Pembroke vs Cardigan Corgi – what’s the difference? Both Pembroke and Cardigan Corgis are short, clever, and active dogs with a rich history in herding.
But, they are actually two distinct breeds that come from very different parts of Wales.
Both are dwarf breeds. But, Cardigan Corgis are larger overall and have a wider range of potential coat colors.
Pembroke Corgis and Cardigan Corgis can make great family pets, but the slight differences could make one a better choice for you.
Pembroke vs Cardigan Corgi – What’s the Difference?
At first glance, the Pembroke and Cardigan Corgi breeds look quite similar. Both have dwarfism and can have similar facial features and markings.
Most people are very familiar with the Pembroke Welsh Corgi, thanks to the Queen of England, who has kept over 30 in her life!
But, there are a few subtle differences in temperament and personality, as well as a striking difference in history that can make one Corgi a better choice for your family pet.

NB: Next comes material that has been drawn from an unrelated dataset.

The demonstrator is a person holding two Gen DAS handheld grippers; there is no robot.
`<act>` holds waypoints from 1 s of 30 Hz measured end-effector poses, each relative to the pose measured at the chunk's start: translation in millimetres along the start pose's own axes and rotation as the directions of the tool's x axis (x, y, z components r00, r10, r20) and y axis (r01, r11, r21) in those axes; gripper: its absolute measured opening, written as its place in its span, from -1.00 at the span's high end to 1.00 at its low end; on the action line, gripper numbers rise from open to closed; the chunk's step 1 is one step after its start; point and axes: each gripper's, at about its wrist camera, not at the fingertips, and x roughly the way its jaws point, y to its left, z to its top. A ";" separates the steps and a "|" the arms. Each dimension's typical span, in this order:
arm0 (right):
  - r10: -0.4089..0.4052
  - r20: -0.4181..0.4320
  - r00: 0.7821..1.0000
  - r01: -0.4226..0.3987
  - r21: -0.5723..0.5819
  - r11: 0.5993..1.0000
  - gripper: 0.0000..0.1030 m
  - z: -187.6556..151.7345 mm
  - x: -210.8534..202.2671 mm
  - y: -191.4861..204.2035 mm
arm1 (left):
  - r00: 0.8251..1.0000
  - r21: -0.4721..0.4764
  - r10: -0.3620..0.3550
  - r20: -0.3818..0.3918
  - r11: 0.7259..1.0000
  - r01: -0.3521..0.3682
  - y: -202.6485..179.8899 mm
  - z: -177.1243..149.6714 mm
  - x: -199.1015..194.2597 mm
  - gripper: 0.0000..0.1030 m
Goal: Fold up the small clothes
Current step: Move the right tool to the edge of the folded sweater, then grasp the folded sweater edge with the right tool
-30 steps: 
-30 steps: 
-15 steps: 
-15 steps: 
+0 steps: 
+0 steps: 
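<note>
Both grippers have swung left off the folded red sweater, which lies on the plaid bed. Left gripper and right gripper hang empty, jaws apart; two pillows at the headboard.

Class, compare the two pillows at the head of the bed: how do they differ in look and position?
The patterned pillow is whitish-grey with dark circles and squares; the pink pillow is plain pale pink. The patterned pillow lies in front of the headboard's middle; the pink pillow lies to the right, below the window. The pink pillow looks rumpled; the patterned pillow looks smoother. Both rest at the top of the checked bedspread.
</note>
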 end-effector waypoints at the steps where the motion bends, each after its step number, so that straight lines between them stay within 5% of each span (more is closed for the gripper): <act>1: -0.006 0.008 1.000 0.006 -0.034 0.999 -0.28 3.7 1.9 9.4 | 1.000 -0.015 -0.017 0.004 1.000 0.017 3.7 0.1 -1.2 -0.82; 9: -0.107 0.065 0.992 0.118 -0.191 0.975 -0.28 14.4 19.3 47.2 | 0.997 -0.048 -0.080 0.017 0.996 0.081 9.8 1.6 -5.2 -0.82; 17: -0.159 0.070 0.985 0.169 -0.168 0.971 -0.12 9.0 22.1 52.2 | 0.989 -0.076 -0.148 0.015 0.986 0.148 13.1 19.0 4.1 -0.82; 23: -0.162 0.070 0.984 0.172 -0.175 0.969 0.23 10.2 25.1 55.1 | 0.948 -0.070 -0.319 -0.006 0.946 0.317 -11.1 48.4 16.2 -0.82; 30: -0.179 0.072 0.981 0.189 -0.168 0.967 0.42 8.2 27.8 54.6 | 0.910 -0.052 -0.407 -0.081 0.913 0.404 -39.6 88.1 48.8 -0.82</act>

You can use the links below to jump straight to certain sections.
- Pembroke vs Cardigan Corgi breed history
- Cardigan Corgi vs Pembroke Corgi appearance
- Cardigan vs Pembroke Corgi temperament
- Training and exercise needs
- Pembroke Welsh vs Cardigan Corgi health
- Which breed makes a better pet?
Pembroke vs Cardigan Corgi Breed History
Both Pembroke and Cardigan Corgi breeds were established and standardized in Wales.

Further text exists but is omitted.